Among the entries below, copy only the span from the line containing "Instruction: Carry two" through the line containing "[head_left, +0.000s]". Do so exactly, and skip the pictures.

-------- Given entries

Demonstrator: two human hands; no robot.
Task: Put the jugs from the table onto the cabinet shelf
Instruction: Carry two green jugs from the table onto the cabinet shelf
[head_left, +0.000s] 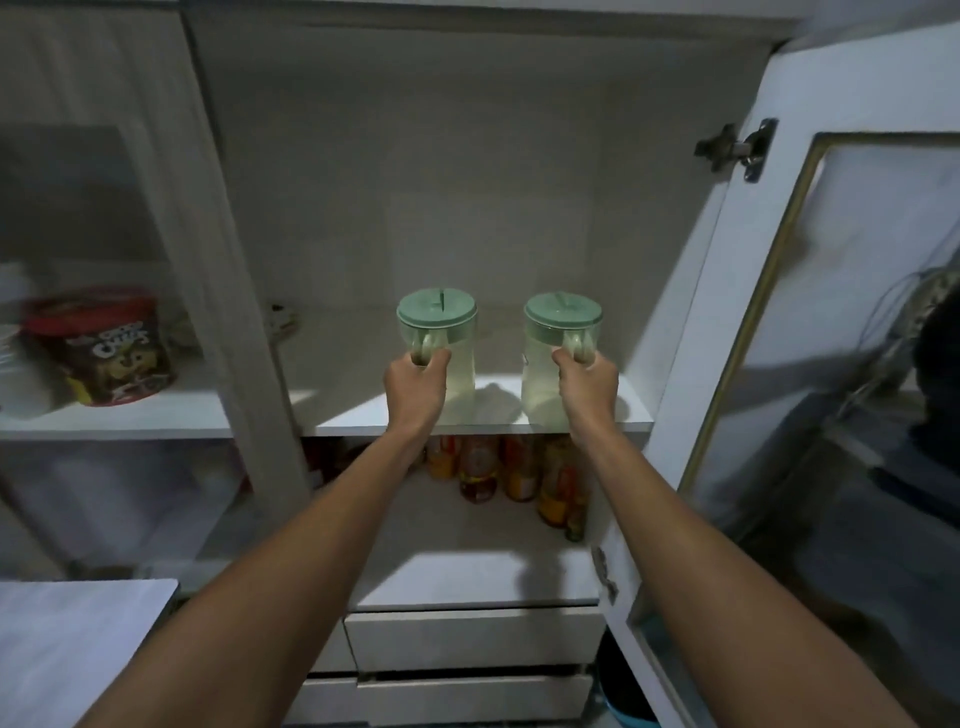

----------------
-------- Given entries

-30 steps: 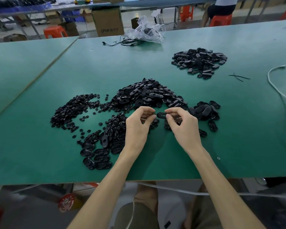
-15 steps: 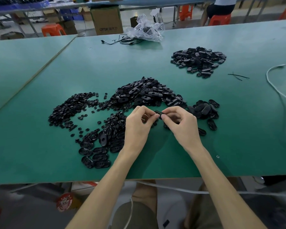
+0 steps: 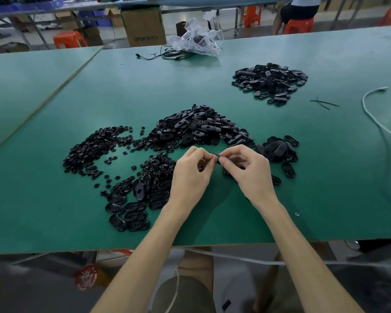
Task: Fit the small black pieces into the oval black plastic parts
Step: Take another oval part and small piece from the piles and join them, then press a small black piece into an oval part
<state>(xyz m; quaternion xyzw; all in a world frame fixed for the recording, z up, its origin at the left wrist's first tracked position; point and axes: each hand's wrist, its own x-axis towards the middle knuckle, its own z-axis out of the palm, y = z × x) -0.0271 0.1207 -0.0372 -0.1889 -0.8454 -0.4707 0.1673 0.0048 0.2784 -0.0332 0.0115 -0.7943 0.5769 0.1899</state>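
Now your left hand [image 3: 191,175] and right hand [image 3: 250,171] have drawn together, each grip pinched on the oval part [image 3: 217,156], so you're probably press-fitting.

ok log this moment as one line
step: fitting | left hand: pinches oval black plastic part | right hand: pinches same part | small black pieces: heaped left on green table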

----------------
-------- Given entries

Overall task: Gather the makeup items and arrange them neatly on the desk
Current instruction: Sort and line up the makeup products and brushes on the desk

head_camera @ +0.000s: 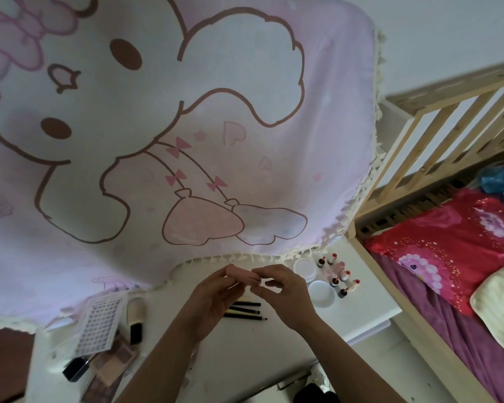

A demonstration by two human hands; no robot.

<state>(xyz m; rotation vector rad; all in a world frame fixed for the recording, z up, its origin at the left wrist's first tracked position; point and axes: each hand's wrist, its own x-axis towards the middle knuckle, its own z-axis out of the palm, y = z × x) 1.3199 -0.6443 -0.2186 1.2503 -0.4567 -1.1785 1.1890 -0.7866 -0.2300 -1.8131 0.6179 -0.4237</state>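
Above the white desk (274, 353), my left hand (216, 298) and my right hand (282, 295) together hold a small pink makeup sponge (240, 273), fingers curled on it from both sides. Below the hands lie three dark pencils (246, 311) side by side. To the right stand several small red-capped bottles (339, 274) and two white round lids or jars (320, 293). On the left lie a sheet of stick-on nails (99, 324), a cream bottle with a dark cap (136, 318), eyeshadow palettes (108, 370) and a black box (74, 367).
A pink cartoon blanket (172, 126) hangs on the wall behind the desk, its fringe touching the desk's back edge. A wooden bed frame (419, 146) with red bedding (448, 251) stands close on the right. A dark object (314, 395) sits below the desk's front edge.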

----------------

Solution to this exercise:
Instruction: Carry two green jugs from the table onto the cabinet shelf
[head_left, +0.000s] 

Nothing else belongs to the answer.